When you repeat the listing, keep every character as it is.

→ **GIVEN INFORMATION**
"""
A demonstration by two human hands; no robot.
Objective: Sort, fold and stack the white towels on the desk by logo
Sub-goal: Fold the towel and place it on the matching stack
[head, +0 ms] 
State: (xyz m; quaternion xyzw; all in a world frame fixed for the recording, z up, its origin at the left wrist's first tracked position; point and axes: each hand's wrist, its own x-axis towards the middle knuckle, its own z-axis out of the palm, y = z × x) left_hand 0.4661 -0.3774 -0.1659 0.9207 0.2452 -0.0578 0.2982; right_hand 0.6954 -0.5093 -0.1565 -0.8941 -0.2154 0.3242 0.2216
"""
→ **ANSWER FOR THE TASK**
A demonstration by two human hands; no robot.
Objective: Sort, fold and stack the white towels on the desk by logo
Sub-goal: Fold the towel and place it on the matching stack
[head, +0 ms] 
State: (xyz m; quaternion xyzw; all in a world frame fixed for the recording, z up, its origin at the left wrist's first tracked position; point and axes: each hand's wrist, its own x-axis towards the middle knuckle, its own z-axis out of the palm, y = z × x) left_hand 0.4661 -0.3774 -0.1659 0.9207 0.2452 -0.0578 0.2982; right_hand 0.6954 -0.5093 -0.1565 -0.8941 -0.2154 0.3242 0.2216

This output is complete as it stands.